Can high carbohydrate diets affect Ca and Pi serum levels by controlling their intestinal absorption in end stage renal disease?

Abstract

The product of [Ca] x [Pi] levels in the blood is a major risk factor for cardiovascular calcification and is a function of serum Pi concentration. Hyperphosphatemia is common in end stage renal disease (ESRD), and must be reduced to lower mortality risk.

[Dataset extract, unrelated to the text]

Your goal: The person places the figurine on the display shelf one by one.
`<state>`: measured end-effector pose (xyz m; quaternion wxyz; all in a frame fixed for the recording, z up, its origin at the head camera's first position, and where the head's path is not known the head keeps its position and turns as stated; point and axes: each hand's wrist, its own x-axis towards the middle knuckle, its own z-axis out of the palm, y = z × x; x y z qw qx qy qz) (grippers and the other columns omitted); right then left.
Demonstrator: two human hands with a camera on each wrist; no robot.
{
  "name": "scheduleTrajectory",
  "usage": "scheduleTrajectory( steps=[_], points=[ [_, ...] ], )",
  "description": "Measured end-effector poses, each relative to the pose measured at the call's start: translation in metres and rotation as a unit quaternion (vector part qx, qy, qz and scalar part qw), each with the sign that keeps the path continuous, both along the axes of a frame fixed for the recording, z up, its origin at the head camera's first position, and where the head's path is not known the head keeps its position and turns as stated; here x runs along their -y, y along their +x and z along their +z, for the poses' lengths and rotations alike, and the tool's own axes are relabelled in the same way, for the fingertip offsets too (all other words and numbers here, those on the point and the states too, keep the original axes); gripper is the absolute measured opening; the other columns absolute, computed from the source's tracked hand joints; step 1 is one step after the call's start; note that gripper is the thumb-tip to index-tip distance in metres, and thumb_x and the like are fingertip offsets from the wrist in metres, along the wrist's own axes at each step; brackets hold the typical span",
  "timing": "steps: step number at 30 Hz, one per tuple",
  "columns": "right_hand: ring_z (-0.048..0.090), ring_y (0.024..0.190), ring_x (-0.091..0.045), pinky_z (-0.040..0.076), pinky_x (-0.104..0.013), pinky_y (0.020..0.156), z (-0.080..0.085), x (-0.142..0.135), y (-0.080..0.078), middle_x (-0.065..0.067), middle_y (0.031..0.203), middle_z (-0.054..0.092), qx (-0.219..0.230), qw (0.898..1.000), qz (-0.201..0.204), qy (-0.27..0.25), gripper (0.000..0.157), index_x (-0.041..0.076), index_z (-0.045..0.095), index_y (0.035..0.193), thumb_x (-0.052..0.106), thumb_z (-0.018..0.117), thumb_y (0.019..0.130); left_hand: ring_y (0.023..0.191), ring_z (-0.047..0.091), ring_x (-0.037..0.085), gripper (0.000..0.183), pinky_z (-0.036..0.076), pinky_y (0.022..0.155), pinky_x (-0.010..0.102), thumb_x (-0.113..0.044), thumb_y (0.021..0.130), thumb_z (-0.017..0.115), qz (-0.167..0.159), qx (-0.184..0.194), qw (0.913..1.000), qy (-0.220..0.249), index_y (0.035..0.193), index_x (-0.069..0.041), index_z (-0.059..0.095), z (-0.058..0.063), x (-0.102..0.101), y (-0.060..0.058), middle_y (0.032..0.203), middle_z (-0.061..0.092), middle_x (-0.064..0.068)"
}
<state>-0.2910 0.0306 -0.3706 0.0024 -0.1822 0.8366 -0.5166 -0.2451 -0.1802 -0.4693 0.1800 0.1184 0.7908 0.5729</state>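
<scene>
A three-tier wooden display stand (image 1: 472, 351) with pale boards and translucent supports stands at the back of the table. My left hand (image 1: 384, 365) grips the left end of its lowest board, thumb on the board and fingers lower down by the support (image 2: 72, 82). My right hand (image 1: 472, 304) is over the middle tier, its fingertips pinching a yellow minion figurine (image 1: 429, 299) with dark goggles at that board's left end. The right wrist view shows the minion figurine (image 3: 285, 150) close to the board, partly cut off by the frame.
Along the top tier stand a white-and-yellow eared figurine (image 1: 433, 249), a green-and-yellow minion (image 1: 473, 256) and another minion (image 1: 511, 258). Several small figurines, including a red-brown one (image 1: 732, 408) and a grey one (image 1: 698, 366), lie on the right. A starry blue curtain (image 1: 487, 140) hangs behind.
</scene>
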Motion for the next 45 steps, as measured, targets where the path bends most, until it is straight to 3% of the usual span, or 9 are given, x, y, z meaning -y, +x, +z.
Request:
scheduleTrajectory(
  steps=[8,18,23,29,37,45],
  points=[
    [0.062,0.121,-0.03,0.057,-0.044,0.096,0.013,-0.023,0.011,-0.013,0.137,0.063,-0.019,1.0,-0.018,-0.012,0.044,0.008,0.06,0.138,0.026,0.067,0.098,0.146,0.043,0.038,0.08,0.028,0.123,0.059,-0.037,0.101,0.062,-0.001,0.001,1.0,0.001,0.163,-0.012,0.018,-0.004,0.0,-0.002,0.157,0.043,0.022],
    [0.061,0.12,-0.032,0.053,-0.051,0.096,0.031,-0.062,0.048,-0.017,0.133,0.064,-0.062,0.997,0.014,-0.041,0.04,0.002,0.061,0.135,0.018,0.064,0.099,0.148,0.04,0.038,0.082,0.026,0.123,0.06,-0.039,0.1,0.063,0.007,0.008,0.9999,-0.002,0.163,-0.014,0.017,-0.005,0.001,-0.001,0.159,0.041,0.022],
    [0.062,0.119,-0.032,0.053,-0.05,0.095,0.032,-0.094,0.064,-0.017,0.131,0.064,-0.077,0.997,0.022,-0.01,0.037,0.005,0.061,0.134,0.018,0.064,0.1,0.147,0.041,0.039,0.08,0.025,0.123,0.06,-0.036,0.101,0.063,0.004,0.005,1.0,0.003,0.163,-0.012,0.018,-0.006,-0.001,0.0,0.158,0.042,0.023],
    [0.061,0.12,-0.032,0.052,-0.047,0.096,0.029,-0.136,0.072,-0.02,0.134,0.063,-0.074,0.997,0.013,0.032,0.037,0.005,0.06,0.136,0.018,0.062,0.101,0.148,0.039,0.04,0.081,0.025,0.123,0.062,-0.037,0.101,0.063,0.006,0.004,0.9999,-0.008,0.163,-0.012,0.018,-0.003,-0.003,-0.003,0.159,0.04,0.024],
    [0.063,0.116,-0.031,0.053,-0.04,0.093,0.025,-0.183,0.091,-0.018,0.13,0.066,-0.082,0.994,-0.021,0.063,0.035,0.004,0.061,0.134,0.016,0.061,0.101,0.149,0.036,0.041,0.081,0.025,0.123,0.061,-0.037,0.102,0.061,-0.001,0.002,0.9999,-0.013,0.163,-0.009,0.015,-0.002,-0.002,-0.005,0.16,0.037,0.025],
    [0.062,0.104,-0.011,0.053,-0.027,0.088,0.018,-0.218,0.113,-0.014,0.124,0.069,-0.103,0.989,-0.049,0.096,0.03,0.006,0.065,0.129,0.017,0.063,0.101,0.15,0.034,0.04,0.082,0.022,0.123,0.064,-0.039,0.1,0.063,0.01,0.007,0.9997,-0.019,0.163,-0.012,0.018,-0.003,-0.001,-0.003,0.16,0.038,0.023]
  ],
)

Since fructose (F) inhibits intestinal Pi transporter NaPi2b expression in neonates and F is a major constituent of American diet, we studied intestinal Pi and Ca absorption in 5/6 nephrectomized adult rats and determine if dietary F modulates serum [Ca] x [Pi]. Six wk after nephrectomy, rats displayed ESRD symptoms, then isocaloric and isonitrogenous glucose (G) and F diets were fed for one month to ESRD and sham‐operated rats. Blood urea nitrogen (BUN) increased in ESRD rats within 2 wk after surgery and was affected by F: ESRD (56 mg/dL vs 40) and sham (28 vs 17). ESRD rats had higher serum Pi levels, but F failed to reduce serum Pi. Kidney mass index was 35% greater in ESRD fed G, and 75% greater in ESRD fed F. NaPi2b mRNA and protein abundance as well active and passive Pi transport were independent of diet and surgery. Ca serum levels were not affected by nephrectomy or diet. However, while duodenal transport of Ca was independent of surgery, this transport and calbindin 9K expression decreased with dietary F. Hence, dietary F exacerbates the clinical symptoms of ESRD (Pi and BUN) and alters intestinal Ca absorption, perhaps by reductions in calbindin expression (NIH RDK075617).